Tobias Manderson-Galvin is one of hundreds of Aus artists in Scotland for this year's Edinburgh Festival Fringe. He bought new undies to mark the occasion. This is his un-skidmarked diary.

Australian playwright Tobias Manderson-Galvin is keeping tabs on activity at this year's
Edinburgh Festival Fringe
.

Do you have a fever? Are you feeling hot? You soon will.

If any one wants to turn up to VCA dressed as me and learn how to write for theatre just email me and I'll send you my timetable because I'm wagging my Masters Degree to spend a month in Edinburgh Festival Fringe with critically acclaimed play The Economist. Whilst here the cast and I are all living together in a dungeon. One thing that's really hit home is that when you live with 6 other people in an apartment you find out when they shit, wank and emote. This morning cast-mate Peter and I bought undies at Primark which we think are made by exploited African children, to make up for this we did the dishes.

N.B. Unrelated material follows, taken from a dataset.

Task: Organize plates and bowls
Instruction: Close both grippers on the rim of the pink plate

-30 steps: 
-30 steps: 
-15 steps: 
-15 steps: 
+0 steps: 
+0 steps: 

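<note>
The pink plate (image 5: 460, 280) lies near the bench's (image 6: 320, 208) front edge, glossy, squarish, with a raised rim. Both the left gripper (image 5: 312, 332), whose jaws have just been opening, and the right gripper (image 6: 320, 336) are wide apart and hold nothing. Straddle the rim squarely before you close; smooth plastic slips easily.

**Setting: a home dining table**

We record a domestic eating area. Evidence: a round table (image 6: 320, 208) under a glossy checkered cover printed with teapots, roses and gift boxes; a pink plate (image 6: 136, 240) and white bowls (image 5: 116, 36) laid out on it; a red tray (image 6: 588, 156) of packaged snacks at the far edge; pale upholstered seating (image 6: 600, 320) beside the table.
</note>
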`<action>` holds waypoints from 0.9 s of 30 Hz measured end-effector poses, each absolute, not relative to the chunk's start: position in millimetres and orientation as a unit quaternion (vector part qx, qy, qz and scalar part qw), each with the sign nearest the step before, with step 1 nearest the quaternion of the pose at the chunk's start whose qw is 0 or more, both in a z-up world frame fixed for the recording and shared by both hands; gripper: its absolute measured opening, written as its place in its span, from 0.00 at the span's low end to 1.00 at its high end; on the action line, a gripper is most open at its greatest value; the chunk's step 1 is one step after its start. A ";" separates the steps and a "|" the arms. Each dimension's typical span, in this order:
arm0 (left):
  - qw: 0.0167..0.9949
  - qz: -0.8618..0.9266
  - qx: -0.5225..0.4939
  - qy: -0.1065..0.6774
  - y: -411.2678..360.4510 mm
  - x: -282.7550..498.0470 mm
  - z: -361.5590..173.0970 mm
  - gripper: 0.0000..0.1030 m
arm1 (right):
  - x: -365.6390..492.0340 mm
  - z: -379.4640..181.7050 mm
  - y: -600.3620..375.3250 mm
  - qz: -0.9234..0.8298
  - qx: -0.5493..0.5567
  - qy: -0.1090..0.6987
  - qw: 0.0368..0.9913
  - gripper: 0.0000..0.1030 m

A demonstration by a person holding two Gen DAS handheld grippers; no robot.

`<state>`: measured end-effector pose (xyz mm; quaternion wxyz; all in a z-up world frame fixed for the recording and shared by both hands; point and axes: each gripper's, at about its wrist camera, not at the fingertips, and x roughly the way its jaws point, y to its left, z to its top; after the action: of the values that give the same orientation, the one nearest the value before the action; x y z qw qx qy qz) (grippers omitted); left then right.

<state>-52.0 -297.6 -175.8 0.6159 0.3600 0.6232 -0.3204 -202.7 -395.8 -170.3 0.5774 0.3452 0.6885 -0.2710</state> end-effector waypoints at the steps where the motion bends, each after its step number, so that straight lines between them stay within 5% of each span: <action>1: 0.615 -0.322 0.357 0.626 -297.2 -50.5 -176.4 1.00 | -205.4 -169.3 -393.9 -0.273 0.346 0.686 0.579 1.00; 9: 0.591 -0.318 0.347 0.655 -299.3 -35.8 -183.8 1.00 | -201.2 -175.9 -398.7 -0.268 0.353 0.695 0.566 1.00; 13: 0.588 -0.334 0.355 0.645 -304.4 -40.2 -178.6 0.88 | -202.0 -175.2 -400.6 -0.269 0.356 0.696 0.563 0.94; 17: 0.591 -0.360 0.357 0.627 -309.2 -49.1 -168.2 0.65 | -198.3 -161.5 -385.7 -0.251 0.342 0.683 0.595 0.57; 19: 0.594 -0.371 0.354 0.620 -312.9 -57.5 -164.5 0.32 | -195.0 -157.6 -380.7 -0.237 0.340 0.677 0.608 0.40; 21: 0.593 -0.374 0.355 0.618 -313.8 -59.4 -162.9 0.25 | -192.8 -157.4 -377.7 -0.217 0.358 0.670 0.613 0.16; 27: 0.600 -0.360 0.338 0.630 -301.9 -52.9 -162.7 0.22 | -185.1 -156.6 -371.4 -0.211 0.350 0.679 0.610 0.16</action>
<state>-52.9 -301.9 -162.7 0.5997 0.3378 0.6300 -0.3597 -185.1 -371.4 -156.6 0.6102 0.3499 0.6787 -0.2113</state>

Every year the Edinburgh Festival Fringe triples the ancient city's population and most of them travel here by giant stone spaceship. This is where Harry Potter was invented, The Iron Throne is here and in 2012 the Fringe has 2,695 shows. It's hard to imagine that figure so to give you an idea, if you had a dollar for every one of those shows you would have enough money to buy cast-mates (Caz)'s Toyota Corolla, which is in a garage in Brunswick (it's on Gumtree).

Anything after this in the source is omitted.